Regarding SARS-CoV-2 vaccine, the current guidelines recommended that patients who are scheduled to undergo CAR T-cell therapy should complete primary series of SARS-CoV-2 vaccines at least two weeks before the initiation of LD chemotherapy to allow memory T cell formation if feasible. In addition, patients who had COVID-19 vaccination before CAR T-cell therapy also should have repeated COVID-19 vaccination series [105]. Currently, ASH/ASTCT currently recommends a complete series of mRNA-based COVID19 vaccines including a booster starting at 3 months after CAR T-cell therapy [106]. The primary series of COVID-19 vaccination could be either 3 doses of mRNA-based vaccine or a dose of the adenovirus vector-based vaccine followed by a second dose of the mRNA-based vaccine. The booster dose could be given ~2–3 months after the primary vaccination according to the most recently updated guideline of COVID-19 vaccination for patients with moderate or severe immunocompromised states. Data on the response to COVID-19 vaccination are conflicting. Abid et al. reported the overall response rate of 31% to SARS-CoV-2 vaccine in CAR T-cell therapy recipients [107]. Dhakal et al. also reported a single-center experience showing a low rate of humoral immune response (21%) after COVID-19 vaccination in patients treated with CD19 CAR T-cells [108]. However, in another study, Tamari et al. reported that 77% of patients achieved positive neutralization activity 3 months after COVID-19 vaccination [109]. Jarisch et al. also demonstrated a robust T cell response, especially in CD4 lymphocyte subset, in eight lymphoma patients who received CD19 CAR T-cells [110]. Moreover, Parvathaneni et al. showed that despite lower humoral response to SAR-CoV2 vaccines, spike-specific T-cell response to mRNA-based vaccines (BNT162b2 and mRNA-1273) in 12 patients treated with CD19 CAR T-cells was comparable to healthy control [111]. Further larger prospective studies are required to help physicians better understand and provide appropriate vaccination to CAR T-cell recipients. Table 3 summarizes the recommendation for vaccination in patients treated with CAR T-cells [20].
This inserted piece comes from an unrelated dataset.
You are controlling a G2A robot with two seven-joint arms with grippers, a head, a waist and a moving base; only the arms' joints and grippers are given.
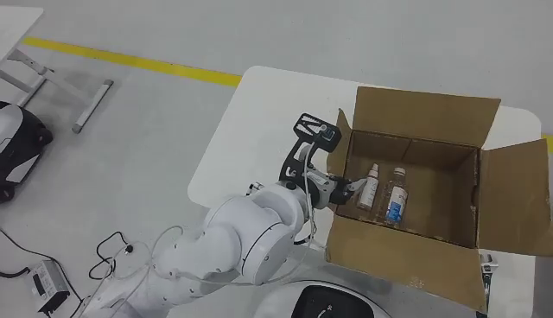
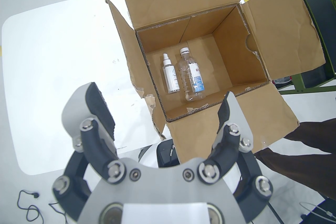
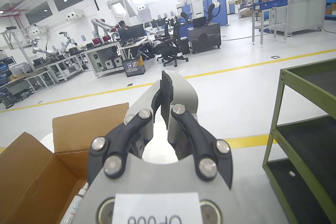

Table 3 Vaccination for adult patients after CD19 chimeric antigen receptor T cell therapy (modified from Hill and Seo [20]).


Infectious complications are common in patients who undergo CAR T-cell therapy. As CAR T-cell therapy increasingly becomes a critical treatment component of hematologic malignancy, better understanding of the natural history of infection and the kinetics of immune reconstitution in these patients will provide treating physicians more insight to provide proper management for the patients.